Using the data below, work out how many lines contain the word "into", then state that number without comment.

------------------------------

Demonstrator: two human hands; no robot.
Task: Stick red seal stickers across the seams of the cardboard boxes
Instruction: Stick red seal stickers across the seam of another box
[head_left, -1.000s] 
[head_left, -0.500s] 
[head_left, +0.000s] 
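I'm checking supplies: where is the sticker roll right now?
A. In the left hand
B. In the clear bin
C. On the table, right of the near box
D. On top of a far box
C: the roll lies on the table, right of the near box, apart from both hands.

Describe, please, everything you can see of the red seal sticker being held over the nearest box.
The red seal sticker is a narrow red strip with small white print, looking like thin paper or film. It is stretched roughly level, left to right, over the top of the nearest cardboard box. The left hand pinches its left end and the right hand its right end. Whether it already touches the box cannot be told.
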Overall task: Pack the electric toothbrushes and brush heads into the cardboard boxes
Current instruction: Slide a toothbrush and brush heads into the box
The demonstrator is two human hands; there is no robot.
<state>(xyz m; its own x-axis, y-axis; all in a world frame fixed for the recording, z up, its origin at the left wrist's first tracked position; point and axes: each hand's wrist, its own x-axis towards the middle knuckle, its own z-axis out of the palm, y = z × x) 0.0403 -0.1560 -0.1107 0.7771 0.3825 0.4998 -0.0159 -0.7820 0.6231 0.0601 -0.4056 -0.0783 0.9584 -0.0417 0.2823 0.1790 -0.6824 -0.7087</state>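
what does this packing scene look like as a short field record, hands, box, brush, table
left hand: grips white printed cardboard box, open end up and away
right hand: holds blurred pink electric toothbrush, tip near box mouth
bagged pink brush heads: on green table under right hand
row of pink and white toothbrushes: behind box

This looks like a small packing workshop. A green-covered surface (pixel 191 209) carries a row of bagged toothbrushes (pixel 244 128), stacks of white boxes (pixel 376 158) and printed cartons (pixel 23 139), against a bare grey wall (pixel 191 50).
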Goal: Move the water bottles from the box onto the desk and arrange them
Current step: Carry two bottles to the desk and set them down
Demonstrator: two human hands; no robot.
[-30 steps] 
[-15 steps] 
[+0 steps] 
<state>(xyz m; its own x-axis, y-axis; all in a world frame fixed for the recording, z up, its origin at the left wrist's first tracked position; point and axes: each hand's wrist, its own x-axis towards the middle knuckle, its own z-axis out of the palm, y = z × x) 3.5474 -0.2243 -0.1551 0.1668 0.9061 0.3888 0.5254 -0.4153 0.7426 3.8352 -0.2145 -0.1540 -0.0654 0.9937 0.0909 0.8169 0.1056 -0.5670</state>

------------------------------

* **Answer below**: 2